The conflict-of-interest police insist that I come clean with my relationship with the Good Life. Fine. During the swelling optimism of election week 2004 I found myself not campaigning for the end of the Bush regime, but instead drunk in Tokyo, Japan, tagging along with a band that was not the Good Life. But, as bands often do on overseas excursions, they were sharing some dates with the Omaha quartet, and so that meant I was spending time under the flickering lights of Shibuya with the Good Life as well. Other than their penchant for vending machine Sapporo—a thirst that eclipsed even mine, although I swear my interest was merely the novelty of purchasing booze from a robotic machine perched on a crowded subway platform—I learned little about their mannerisms, interests, personalities, or about the Good Life as an entity.

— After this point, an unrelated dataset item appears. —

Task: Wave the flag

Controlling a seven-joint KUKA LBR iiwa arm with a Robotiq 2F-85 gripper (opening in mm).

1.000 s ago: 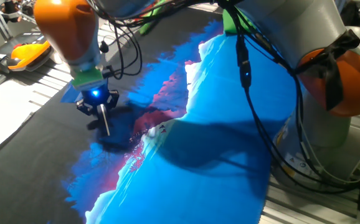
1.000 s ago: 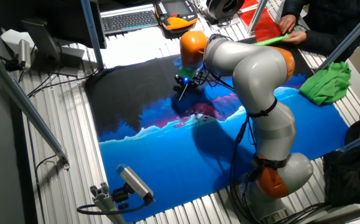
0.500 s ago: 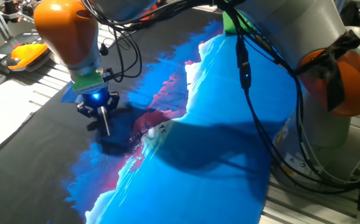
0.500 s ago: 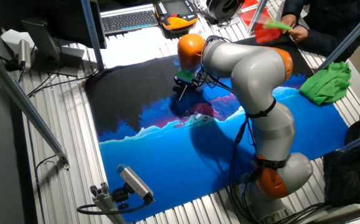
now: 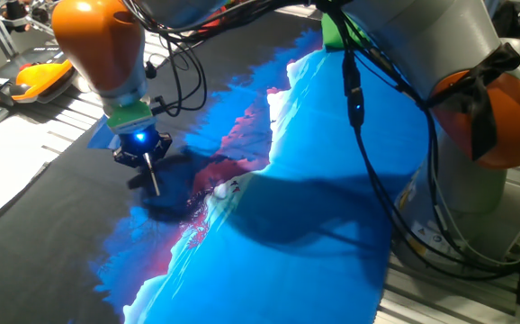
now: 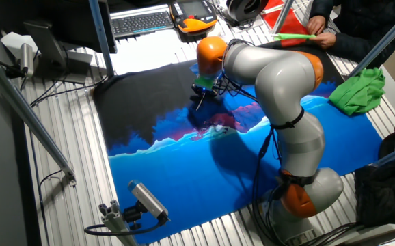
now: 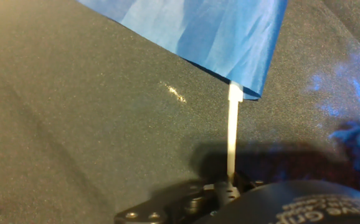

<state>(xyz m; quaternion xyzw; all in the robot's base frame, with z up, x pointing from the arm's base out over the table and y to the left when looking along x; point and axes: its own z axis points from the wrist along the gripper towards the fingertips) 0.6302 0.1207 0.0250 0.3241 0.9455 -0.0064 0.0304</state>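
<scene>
Gripper [image 7: 230, 186] clamps flag [image 7: 198, 31]; cloth visible only hand-view.

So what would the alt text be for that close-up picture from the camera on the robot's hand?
A small blue flag on a thin white stick rises from the dark end effector at the bottom edge, which grips the stick's lower end. Behind it lies a dark grey cloth with blue print at the right.
</scene>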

But the band itself is not the story here, nor is my lack of a relationship with them. Instead it's their music that warrants your attention. Four records in seven years, all uniquely different, all great. First was 2000's debut, Novena on a Nocturn, which found Tim Kasher—frontman of indie titans Cursive—sullen and sleepy-eyed, unsure of where this solo vessel was taking him, but resigned not to fight it either way. Percussion was primarily in the form of bedroom electronic beats, and the typically raw howl of Kasher's banshee vocals were pleasantly restrained. The Good Life suddenly felt important.

Album number two, Black Out, lived up to its title. It's the record you make freshly divorced, hemorrhaging emotions while holed up during the most brutal of Omaha winters. It's an unanswered cry for help muted by the cold and uncaring touch of alcohol. As a listener, this is the one record you keep behind a glass case, only smashing your way in during the direst of circumstances. It's at this point in their catalogue that you, the rabid fan or just the casual follower, have to come to terms with the Good Life. Their recordings will never be pleasant excursions. Instead feelings get hurt, the bad gets worse, and even the most tender of bruises refuse to fade. If you want to leave, do it now.

If you stayed, you know that 2004's Album of the Year was what put the Good Life on the map as more than just a side project to kill time between Cursive albums. The record, with its boisterous title and calendar-themed song structure, started out with the protagonist on the floor throwing up in a ladies' room stall, and wrapped up 12 songs/months later with little closure, personal growth, or soul-touching moral experiences. Here, life lessons are not learned, people do not better themselves, and adversity is something you fail to overcome just before the screen fades to black and the credits roll. This is not Hollywood cinema.

Or maybe it is. Kasher has recently bid farewell to Omaha (his second time trading the Cornhusker State for the West Coast, the first being a mid-'90s temporary relocation to Portland) and settled in Tinseltown to sell his wares not as a musician, but as a scriptwriter. The Good Life's fourth album Help Wanted Nights portrays characters from Kasher's debut screenplay that (not surprisingly) frequent a small-town bar and whose stories are told with the soft touch of a man who can write about the human condition in a way that so few can. There is "Keely Aimee," a flawed, if not cursed, woman whose struggles attract the sympathy of the song's narrator, who sings, "Keely Aimee, I know this world is such a heavy weight/And, Keely Aimee, those crows' feet perched at such an early age/Well, I'd help you shoo those birds away/If the burden's just too much/See, Keely, I love your suffering like gravity loves a stumbling drunk."

It remains to be seen if the soul-crushing power of Hollywood can silence the reality of Kasher's characters (a wacky Keely Aimee sitcom perhaps?), but judging by the raw beauty of Help Wanted Nights, that seems unlikely. In fact, I'd wager that there is little that can stop the stride of the Good Life, a dynamic band whose best recordings still might lie ahead of them. Then again, maybe that's just the conflict of interest talking. After all, I did sing karaoke with them. The song was Toto's "Africa," and while I sounded like a drunken mess in that crowded Tokyo bar, they sounded absolutely perfect.